I stare into the sun that slowly changes from warm yellow, to white, with swells of orange within the sphere. The sky quietly and patiently streaks blue, pink, and orange across the frame. Several times a bird flies across the screen, shaking me from a meditative state; I am so intent on seeing the movement, but I only notice the changes when the colors come fully into themselves. A third of the way into the video, a sliver of a rippling ocean appears across the top edge of the screen—the ocean is black but glitters with white reflection of light across the waves. Suddenly, I feel disoriented as the eternal sunset is upside down. Almost indecipherably, the sliver of the sea scrolls down the screen. At a moment when the sun is cut in half by this sliver of sea and creates a sense of discernable horizon, it then moves beyond the middle and away from the globe.
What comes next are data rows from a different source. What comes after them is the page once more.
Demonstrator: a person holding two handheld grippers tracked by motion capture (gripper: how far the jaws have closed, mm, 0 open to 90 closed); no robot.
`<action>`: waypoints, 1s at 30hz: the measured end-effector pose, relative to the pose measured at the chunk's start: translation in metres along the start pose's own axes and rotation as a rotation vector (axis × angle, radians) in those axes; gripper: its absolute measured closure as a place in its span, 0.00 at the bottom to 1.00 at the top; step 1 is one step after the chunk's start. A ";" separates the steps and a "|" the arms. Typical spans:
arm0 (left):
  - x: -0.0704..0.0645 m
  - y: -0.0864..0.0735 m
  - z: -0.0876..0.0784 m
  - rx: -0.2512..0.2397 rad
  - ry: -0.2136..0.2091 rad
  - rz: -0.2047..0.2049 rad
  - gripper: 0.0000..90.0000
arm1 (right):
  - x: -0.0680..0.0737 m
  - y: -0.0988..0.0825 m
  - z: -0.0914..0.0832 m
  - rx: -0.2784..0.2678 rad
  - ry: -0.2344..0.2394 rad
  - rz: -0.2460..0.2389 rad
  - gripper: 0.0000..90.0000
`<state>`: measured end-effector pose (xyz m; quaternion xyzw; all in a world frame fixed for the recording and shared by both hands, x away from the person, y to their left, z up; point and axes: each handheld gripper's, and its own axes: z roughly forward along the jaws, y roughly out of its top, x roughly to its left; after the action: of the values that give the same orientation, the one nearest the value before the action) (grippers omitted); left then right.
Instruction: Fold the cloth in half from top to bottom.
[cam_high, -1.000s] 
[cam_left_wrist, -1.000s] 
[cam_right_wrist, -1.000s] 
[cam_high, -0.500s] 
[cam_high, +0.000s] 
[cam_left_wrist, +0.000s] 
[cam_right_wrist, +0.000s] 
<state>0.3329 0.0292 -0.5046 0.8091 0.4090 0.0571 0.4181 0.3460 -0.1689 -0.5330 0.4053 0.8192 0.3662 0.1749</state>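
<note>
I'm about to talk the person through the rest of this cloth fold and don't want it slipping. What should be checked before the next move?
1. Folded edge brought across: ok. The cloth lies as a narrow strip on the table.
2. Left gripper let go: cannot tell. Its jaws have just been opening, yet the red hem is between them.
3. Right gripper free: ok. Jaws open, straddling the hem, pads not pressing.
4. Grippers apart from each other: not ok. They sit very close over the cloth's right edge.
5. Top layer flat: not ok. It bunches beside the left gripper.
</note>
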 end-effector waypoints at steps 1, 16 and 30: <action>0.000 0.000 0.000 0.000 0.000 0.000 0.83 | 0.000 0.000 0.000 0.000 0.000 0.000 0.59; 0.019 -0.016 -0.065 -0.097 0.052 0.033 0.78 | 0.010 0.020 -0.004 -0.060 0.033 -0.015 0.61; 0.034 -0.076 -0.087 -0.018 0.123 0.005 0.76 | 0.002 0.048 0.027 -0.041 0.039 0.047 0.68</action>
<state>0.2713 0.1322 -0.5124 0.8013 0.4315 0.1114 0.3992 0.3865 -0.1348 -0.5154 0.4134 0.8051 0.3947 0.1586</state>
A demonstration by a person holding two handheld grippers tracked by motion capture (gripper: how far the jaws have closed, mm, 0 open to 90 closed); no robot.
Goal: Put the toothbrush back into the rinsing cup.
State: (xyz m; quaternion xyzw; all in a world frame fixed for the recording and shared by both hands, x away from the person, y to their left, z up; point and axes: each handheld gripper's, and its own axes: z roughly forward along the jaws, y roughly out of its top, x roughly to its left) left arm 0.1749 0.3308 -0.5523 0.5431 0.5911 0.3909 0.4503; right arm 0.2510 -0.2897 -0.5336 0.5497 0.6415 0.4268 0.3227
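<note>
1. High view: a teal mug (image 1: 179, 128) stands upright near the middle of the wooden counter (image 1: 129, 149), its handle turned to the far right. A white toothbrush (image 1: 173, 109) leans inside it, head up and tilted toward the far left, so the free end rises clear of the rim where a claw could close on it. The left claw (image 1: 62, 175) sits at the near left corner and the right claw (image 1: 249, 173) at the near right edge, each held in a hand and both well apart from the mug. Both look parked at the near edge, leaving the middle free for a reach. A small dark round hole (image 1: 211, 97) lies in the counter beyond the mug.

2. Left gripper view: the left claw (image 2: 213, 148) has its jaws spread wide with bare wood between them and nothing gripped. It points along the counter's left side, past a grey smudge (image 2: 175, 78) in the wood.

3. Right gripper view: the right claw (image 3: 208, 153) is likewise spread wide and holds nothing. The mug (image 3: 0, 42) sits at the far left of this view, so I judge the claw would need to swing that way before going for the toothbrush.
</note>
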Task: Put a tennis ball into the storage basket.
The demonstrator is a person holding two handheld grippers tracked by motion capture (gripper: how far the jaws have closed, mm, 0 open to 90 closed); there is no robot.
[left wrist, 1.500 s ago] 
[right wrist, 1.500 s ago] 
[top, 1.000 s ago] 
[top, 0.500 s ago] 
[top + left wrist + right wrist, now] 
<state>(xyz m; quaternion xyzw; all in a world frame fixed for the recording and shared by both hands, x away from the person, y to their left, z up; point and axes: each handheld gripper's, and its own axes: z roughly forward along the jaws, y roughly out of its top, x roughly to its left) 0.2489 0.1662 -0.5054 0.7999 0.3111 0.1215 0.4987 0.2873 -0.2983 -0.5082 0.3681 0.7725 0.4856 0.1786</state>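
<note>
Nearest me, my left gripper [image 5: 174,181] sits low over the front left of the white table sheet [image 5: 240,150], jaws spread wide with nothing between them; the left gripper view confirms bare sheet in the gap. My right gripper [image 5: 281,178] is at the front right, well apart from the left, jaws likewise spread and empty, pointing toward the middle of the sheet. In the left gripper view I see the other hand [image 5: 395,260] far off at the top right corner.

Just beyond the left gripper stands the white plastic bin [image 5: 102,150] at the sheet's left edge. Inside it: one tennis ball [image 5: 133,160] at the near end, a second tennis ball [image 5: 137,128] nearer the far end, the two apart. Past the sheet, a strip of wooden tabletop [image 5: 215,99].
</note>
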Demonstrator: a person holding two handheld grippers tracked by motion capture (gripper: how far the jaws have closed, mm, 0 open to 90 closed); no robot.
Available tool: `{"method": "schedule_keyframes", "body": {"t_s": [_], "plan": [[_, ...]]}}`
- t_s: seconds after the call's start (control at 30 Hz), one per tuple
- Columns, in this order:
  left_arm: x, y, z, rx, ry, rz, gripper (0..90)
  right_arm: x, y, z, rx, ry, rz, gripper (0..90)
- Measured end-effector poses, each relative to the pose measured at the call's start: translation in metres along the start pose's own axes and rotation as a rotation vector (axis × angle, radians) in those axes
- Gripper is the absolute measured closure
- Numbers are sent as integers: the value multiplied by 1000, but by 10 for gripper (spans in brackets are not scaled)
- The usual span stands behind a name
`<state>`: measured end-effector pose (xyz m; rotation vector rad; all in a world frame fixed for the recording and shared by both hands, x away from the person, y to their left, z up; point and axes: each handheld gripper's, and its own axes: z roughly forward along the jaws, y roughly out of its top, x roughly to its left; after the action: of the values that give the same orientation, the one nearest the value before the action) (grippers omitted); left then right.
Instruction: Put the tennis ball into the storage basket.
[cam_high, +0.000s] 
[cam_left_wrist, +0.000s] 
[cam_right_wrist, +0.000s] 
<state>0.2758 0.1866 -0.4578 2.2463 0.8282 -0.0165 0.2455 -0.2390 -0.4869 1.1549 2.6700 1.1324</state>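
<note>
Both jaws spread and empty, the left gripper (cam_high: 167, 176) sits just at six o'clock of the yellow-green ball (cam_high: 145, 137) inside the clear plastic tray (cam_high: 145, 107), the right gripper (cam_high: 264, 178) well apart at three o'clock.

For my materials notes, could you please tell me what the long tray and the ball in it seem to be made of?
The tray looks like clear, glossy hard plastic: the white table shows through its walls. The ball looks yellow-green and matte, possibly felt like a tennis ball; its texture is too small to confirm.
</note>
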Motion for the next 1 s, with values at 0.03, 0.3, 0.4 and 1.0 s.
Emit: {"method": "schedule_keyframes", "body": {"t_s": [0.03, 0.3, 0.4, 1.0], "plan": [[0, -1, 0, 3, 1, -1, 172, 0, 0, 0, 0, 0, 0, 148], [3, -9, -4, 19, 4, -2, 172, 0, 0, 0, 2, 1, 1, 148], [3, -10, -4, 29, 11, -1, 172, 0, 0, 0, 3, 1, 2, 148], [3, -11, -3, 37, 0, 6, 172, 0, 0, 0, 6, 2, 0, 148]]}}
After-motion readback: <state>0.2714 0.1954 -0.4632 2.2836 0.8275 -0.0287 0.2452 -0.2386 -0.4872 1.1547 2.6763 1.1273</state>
Joseph Mallord William Turner, Light and Colour (Goethe’s Theory)—the Morning after the Deluge—Moses Writing the Book of Genesis, exhibited 1843, oil on canvas, 787 x 787 cm, collection and copyright of Tate Museum, London.

III.
Pfeiffer’s video is titled after Joseph William Turner’s 1843 paintingLight and Colour (Goethe’s Theory) – the Morning after the Deluge – Moses Writing the Book of Genesis, which depicts dawn emerging from the ruin of the great flood when God’s covenant with man was established. A hazy yellow sphere engulfs the landscape in Turner’s square painting—the piece is atmospheric and psychologically weighted as the world emerges with renewed purpose. Just as in Turner’s painting, Pfeiffer’s video provides a contemplative space to experience renewal. Pfeiffer presents the sunrise ad infinitum, blazing optimistically without obstruction. Morning After The Deluge gives space to reflect on the optimistic illusion Pfeiffer has created with superb digital craft—which, leads me to realize my own craving for constantly changing digital imagery has subsided for the past 20 plus minutes.  My sense of freedom crashes, however, as the video loops back to the beginning.